++++ DATA

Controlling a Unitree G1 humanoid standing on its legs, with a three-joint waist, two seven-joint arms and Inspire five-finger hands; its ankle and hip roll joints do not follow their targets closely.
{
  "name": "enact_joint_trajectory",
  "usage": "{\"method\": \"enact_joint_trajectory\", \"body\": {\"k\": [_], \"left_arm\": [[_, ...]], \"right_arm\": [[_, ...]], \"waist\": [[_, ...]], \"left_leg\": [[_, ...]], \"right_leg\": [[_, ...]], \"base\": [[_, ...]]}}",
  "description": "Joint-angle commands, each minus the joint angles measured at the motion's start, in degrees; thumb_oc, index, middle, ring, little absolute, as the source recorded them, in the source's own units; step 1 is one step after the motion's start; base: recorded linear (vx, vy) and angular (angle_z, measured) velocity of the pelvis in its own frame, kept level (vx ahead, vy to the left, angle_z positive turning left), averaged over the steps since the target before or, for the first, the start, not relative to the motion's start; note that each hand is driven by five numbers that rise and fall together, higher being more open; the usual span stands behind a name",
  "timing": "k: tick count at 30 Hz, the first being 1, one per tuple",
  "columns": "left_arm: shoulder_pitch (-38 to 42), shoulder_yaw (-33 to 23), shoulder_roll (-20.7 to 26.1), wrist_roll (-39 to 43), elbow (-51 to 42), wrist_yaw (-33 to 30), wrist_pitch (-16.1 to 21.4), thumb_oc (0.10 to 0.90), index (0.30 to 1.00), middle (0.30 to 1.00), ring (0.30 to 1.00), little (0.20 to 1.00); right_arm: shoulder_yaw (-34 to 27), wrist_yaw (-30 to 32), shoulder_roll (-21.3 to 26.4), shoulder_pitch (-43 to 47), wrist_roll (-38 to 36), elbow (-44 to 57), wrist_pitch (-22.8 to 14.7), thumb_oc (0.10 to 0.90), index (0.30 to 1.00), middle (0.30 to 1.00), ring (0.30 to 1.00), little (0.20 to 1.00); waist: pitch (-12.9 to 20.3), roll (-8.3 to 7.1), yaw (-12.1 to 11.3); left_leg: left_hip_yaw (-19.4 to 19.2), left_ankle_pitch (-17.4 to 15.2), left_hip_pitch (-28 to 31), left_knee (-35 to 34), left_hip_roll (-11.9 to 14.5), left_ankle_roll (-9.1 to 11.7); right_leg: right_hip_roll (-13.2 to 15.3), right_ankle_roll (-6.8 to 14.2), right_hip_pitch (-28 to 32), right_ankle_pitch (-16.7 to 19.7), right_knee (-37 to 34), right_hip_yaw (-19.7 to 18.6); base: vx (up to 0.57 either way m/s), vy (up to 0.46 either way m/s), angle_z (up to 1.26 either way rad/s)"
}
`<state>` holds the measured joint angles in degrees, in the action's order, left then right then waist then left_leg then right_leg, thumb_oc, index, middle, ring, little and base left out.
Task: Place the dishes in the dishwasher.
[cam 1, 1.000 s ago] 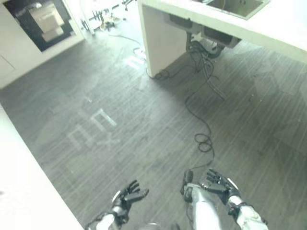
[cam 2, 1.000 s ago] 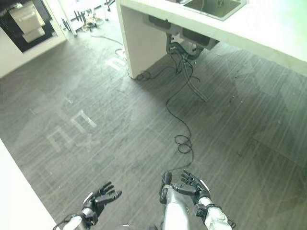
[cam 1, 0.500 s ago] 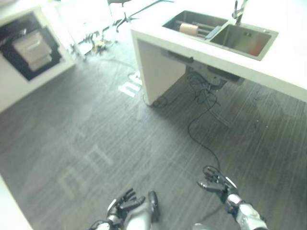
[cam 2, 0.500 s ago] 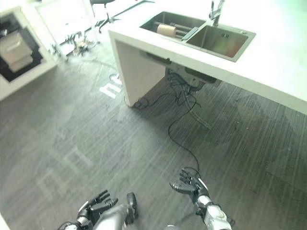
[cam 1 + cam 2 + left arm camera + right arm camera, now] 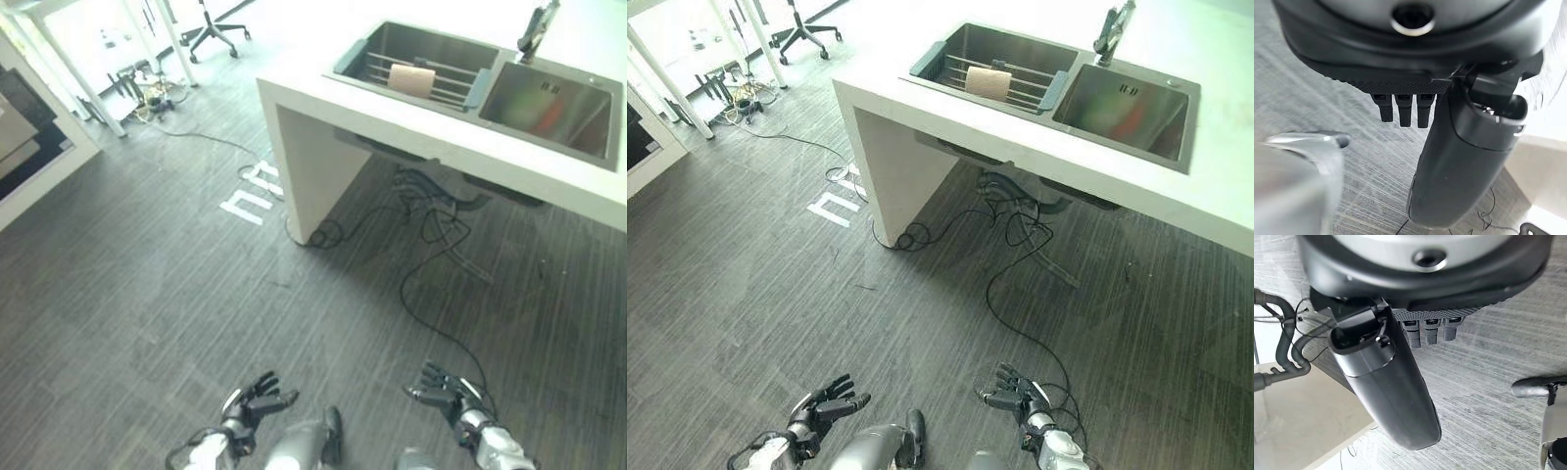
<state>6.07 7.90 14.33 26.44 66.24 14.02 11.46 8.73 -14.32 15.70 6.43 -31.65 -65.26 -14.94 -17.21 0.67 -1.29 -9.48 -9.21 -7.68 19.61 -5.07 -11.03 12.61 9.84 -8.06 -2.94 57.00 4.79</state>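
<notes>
Nearest the camera, the left hand (image 5: 253, 404) and the right hand (image 5: 443, 390) hung low over the dark striped floor (image 5: 147, 294), each with fingers loosely spread and holding nothing; both wrist views showed straight fingers and thumb over bare floor, a posture that probably suited walking rather than grasping. Two hands were counted, both empty. Farther off stood one white counter (image 5: 323, 108), its end panel resting on the floor, with loose cables (image 5: 431, 211) hanging beneath it. Set into the counter top was a steel sink (image 5: 1058, 83) of two basins: the left basin carried one wire rack (image 5: 1004, 83) bearing one pale, roll-shaped object (image 5: 988, 82), which may have been the dish of the task, though its kind could not be told; the right basin (image 5: 1122, 113) showed blurred red and green shapes, uncounted, below one tap (image 5: 1112, 29). No dishwasher could be identified with certainty. Farthest, one office chair (image 5: 216, 20) stood by white table legs (image 5: 88, 88). The task was judged barely begun
</notes>
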Motion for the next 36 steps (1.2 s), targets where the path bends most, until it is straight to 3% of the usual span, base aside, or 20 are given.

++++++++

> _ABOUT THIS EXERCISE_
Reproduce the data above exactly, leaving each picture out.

> _RESULT FOR THIS TASK_
Controlling a Unitree G1 humanoid standing on its legs, with a three-joint waist, two seven-joint arms and Inspire five-finger hands; its ankle and hip roll joints do not follow their targets closely.
{
  "name": "enact_joint_trajectory",
  "usage": "{\"method\": \"enact_joint_trajectory\", \"body\": {\"k\": [_], \"left_arm\": [[_, ...]], \"right_arm\": [[_, ...]], \"waist\": [[_, ...]], \"left_leg\": [[_, ...]], \"right_leg\": [[_, ...]], \"base\": [[_, ...]]}}",
  "description": "Joint-angle commands, each minus the joint angles measured at the motion's start, in degrees; thumb_oc, index, middle, ring, little absolute, as the source recorded them, in the source's own units; step 1 is one step after the motion's start; base: recorded linear (vx, vy) and angular (angle_z, measured) velocity of the pelvis in its own frame, kept level (vx ahead, vy to the left, angle_z positive turning left), averaged over the steps since the target before or, for the first, the start, not relative to the motion's start; note that each hand is driven by five numbers that rise and fall together, higher being more open; the usual span stands behind a name",
  "timing": "k: tick count at 30 Hz, the first being 1, one per tuple",
  "columns": "left_arm: shoulder_pitch (-38 to 42), shoulder_yaw (-33 to 23), shoulder_roll (-20.7 to 26.1), wrist_roll (-39 to 43), elbow (-51 to 42), wrist_yaw (-33 to 30), wrist_pitch (-16.1 to 21.4), thumb_oc (0.10 to 0.90), index (0.30 to 1.00), middle (0.30 to 1.00), ring (0.30 to 1.00), little (0.20 to 1.00); right_arm: shoulder_yaw (-34 to 27), wrist_yaw (-30 to 32), shoulder_roll (-21.3 to 26.4), shoulder_pitch (-43 to 47), wrist_roll (-38 to 36), elbow (-44 to 57), wrist_pitch (-22.8 to 14.7), thumb_oc (0.10 to 0.90), index (0.30 to 1.00), middle (0.30 to 1.00), ring (0.30 to 1.00), little (0.20 to 1.00); waist: pitch (-12.9 to 20.3), roll (-8.3 to 7.1), yaw (-12.1 to 11.3); left_leg: left_hip_yaw (-19.4 to 19.2), left_ankle_pitch (-17.4 to 15.2), left_hip_pitch (-28 to 31), left_knee (-35 to 34), left_hip_roll (-11.9 to 14.5), left_ankle_roll (-9.1 to 11.7); right_leg: right_hip_roll (-13.2 to 15.3), right_ankle_roll (-6.8 to 14.2), right_hip_pitch (-28 to 32), right_ankle_pitch (-16.7 to 19.7), right_knee (-37 to 34), right_hip_yaw (-19.7 to 18.6); base: vx (up to 0.57 either way m/s), vy (up to 0.46 either way m/s), angle_z (up to 1.26 either way rad/s)"
}
`<state>` holds the measured joint angles in degrees, in the action's order, left then right then waist then left_leg then right_leg, thumb_oc, index, middle, ring, little and base left out.
Task: Place the dishes in the dishwasher.
[cam 1, 1.000 s ago] 
[cam 2, 1.000 s ago] 
[cam 1, 0.500 s ago] 
[cam 2, 0.500 s ago] 
[cam 1 + cam 2 + left arm camera + right arm camera, now] 
<state>6.07 7.90 14.33 26.44 66.24 14.02 11.46 8.73 -14.32 15.70 6.43 -31.65 -65.26 -14.94 -17.21 0.67 -1.29 -9.48 -9.21 -7.68 19.61 -5.07 -11.03 12.61 9.84 -8.06 -2.94 57.00 4.79</state>
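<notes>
Nearest the camera, the left hand (image 5: 253, 404) and the right hand (image 5: 443, 390) hung low over the dark striped floor (image 5: 147, 294), each with fingers loosely spread and holding nothing; both wrist views showed straight fingers and thumb over bare floor, a posture that probably suited walking rather than grasping. Two hands were counted, both empty. Farther off stood one white counter (image 5: 323, 108), its end panel resting on the floor, with loose cables (image 5: 431, 211) hanging beneath it. Set into the counter top was a steel sink (image 5: 1058, 83) of two basins: the left basin carried one wire rack (image 5: 1004, 83) bearing one pale, roll-shaped object (image 5: 988, 82), which may have been the dish of the task, though its kind could not be told; the right basin (image 5: 1122, 113) showed blurred red and green shapes, uncounted, below one tap (image 5: 1112, 29). No dishwasher could be identified with certainty. Farthest, one office chair (image 5: 216, 20) stood by white table legs (image 5: 88, 88). The task was judged barely begun
</notes>
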Motion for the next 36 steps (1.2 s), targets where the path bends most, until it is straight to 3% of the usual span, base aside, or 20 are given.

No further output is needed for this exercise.